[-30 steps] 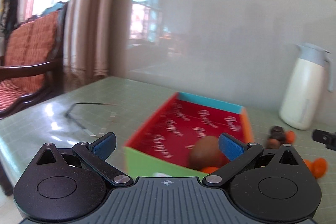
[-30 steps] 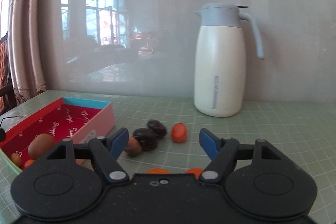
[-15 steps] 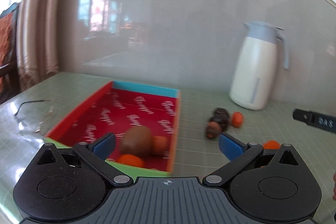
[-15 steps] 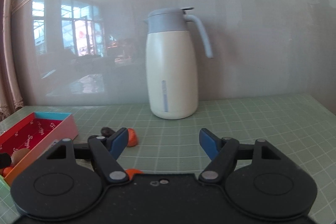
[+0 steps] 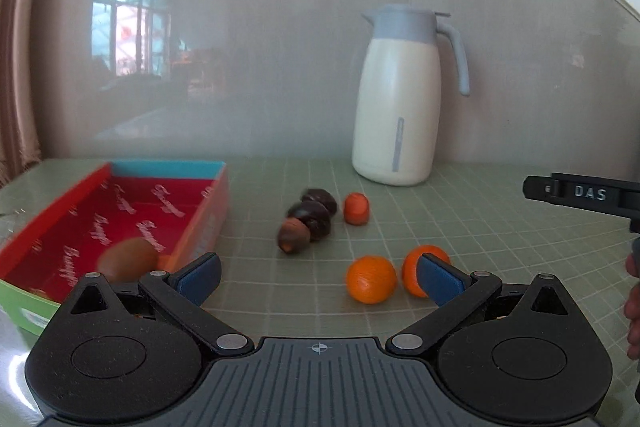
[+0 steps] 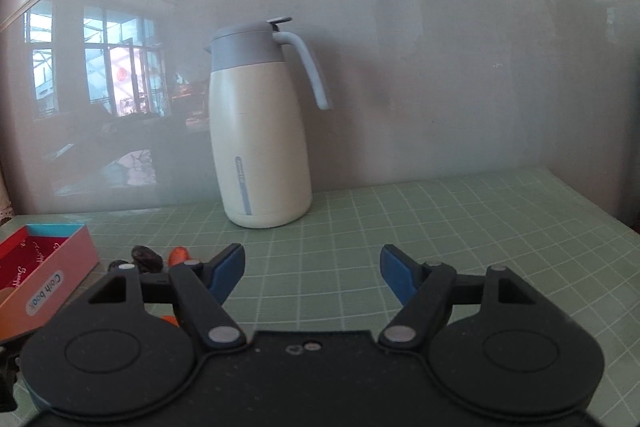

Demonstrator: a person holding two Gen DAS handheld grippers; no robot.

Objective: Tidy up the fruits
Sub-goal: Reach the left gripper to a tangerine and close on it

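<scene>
Both sets of jaws stand wide apart, holding nothing. The left gripper [image 5: 318, 277] looks lined up on the two oranges [image 5: 371, 279] at lower centre of its view, on the table [image 5: 460, 227]; next it needs lowering around one. The red box [image 5: 120, 211], lower left, already holds a kiwi [image 5: 126, 259]. The right gripper [image 6: 312, 273] faces the thermos [image 6: 260, 131]; the box label there reads "Cloth book".

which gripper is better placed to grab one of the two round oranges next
Left. The left gripper is open, with the two round oranges just ahead, the farther one by its right fingertip. The right gripper is also open, but faces the white jug.
</scene>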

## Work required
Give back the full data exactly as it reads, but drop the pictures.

## Written reply
[-30 steps] 
[-30 steps] 
[-15 steps] 
[-15 steps] 
[+0 steps] 
[+0 steps] 

Demonstrator: a person holding two Gen DAS handheld grippers; no robot.

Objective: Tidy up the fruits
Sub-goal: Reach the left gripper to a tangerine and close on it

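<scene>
Both sets of jaws stand wide apart, holding nothing. The left gripper [image 5: 318, 277] looks lined up on the two oranges [image 5: 371, 279] at lower centre of its view, on the table [image 5: 460, 227]; next it needs lowering around one. The red box [image 5: 120, 211], lower left, already holds a kiwi [image 5: 126, 259]. The right gripper [image 6: 312, 273] faces the thermos [image 6: 260, 131]; the box label there reads "Cloth book".

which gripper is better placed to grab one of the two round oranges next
Left. The left gripper is open, with the two round oranges just ahead, the farther one by its right fingertip. The right gripper is also open, but faces the white jug.
</scene>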

The reply is now complete.